- Born: 6 July 1951 Ghana
- Died: 3 May 2014 (aged 62) Accra, Ghana
- Education: Chelsea School of Art
- Occupation: Fashion designer
- Spouse: Nicola Ansah
- Children: Joey Ansah, Ryan Ansah and Tanoa Sasraku

= Kofi Ansah =

Ghanaian fashion designer (1951–2014)

Kofi Ansah (6 July 1951 – 3 May 2014) was a Ghanaian fashion designer. He was considered a pioneer in promoting modern African styles and design on the international stage. He was married to Nicola Ansah and the father of actor Joey Ansah, Ryan Ansah and visual artist Tanoa Sasraku.

==Early life and education==
Ansah was born in Ghana in 1951 into an artistic family and his interest in art and design was encouraged by his father, a photographer and classical musician.

Ansah studied at Chelsea School of Art, graduating in 1979 with a first-class honours degree in fashion design and distinction in design technology.

He initially made his name working on the UK fashion scene as he made headlines on his graduation when he made a beaded top for Princess Anne. In 1992 he returned to Ghana, where he set up and ran the successful design and creative concept company Artdress.

He was the founder and past president of the Federation of African Designers. Characteristic of his style was the use of quilting, embroidery and appliqué.

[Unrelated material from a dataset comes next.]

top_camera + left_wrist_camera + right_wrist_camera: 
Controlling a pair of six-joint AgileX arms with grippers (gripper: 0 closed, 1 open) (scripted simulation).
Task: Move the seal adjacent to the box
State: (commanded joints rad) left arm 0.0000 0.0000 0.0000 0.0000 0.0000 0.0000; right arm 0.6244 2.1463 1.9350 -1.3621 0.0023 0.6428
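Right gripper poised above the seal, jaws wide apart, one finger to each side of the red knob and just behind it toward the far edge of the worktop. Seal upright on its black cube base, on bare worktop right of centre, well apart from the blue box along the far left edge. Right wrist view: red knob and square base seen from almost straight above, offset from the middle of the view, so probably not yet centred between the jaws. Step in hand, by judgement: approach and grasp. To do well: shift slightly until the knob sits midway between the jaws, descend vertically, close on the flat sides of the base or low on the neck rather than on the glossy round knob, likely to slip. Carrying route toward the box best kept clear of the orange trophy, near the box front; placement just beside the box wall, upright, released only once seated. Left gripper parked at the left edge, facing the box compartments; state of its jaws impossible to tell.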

He died at Korle-Bu Teaching Hospital, aged 62, on 3 May 2014. His funeral was held in the forecourt of State House in Accra.

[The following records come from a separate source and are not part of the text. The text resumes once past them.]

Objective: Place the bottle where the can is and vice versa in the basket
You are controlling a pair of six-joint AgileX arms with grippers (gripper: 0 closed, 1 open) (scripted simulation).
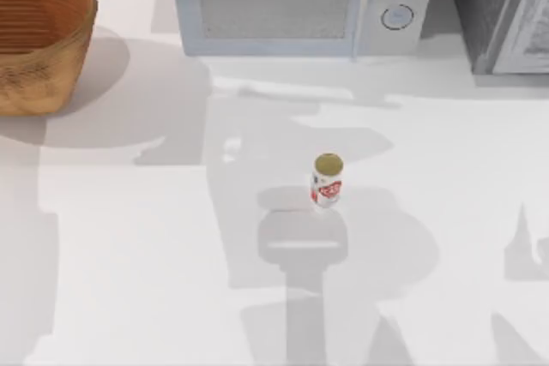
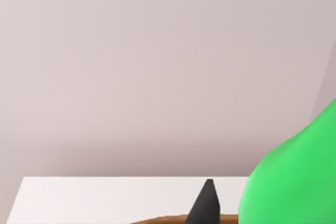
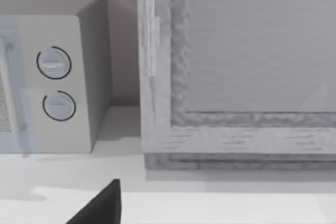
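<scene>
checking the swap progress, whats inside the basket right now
From the top view the basket is cut off at the table's far left corner, and the part of its inside that shows holds nothing. The rest is hidden. The can stands on the table, outside it.

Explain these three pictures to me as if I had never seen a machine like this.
This is a simulated two-armed AgileX robot at a white table. The top view looks down from above: a white can with red markings stands upright near the middle, a wicker basket sits at the far left corner, and a microwave stands along the back. The other two pictures come from cameras on the wrists. The left wrist view shows a dark fingertip beside the green bottle, over the basket's rim. The right wrist view faces the microwave.
</scene>
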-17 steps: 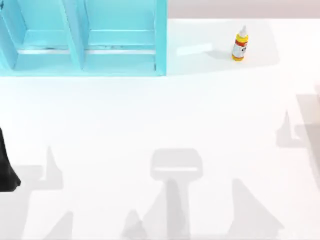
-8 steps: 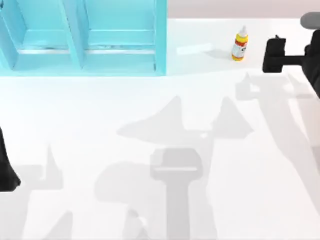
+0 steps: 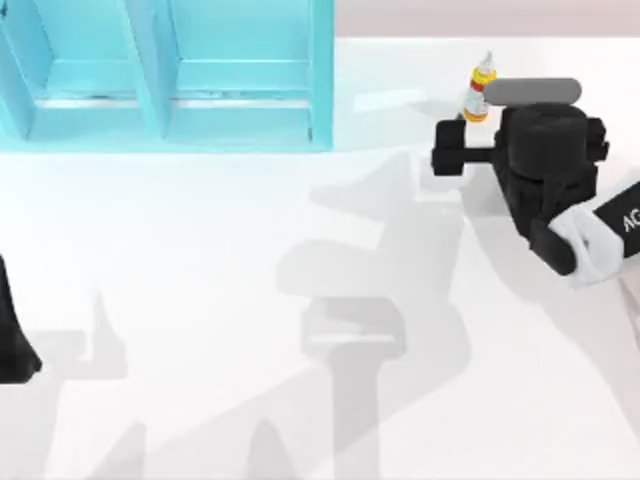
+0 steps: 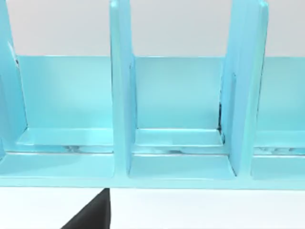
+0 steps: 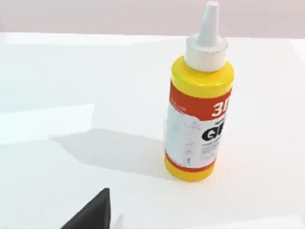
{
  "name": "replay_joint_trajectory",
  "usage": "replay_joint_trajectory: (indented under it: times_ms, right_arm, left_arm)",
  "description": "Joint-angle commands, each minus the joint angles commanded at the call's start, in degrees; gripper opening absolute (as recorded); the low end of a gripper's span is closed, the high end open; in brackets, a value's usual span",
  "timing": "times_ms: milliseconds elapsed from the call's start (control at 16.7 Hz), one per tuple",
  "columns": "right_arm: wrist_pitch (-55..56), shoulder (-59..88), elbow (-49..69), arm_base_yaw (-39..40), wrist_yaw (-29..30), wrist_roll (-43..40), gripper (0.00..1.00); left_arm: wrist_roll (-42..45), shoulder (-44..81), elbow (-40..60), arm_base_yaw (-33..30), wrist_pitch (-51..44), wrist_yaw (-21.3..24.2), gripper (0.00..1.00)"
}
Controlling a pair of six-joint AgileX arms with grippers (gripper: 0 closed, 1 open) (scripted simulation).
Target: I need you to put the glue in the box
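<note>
At the far right of the table (image 3: 200, 260), seen from above, the glue (image 3: 479, 88) stands upright, well apart from the blue box (image 3: 165, 110) at the far left. The right end effector (image 3: 452, 160) sits just beside the bottle on its near side, not touching it; I cannot tell how wide its fingers are. The left arm (image 3: 12, 330) is parked at the near left edge.

From the left wrist, the box's open compartments (image 4: 178, 143) face the camera, bare inside.

From the right wrist, the glue (image 5: 200, 102) stands close ahead with its label showing, and nothing grips it.

The bottle looks tall and narrow, so a finger brushing its side during the approach could tip it over or push it toward the far edge.
</note>
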Motion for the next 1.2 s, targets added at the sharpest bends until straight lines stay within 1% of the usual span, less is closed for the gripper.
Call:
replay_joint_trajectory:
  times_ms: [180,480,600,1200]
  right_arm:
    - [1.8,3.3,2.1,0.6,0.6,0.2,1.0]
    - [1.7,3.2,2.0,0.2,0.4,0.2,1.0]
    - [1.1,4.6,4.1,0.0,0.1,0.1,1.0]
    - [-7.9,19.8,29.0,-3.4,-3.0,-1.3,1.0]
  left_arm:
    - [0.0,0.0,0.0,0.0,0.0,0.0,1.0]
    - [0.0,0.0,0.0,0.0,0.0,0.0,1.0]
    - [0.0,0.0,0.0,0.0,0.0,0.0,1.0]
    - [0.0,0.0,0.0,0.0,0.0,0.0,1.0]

==Awards and recognitions==
Ansah won the prestigious Ghana Quality Awards Diamond Division in October 2003, for clothing and textile with Artdress Ltd, and his company was the winner of the Millennium 2000 African Fashion Awards.

He also designed the anniversary fabric for the Ghana@50 Golden Jubilee Celebration. He designed the costumes for the opening and closing ceremonies of the 2008 African Cup of Nations staged in Ghana, and in 2009 was the chief designer at the Festival of African Fashion and Arts (FAFA).

He was posthumously honoured in November 2015 at the ETV Ghana Fashion Awards for his "immense contribution to the fashion industry and the prestige of the nation."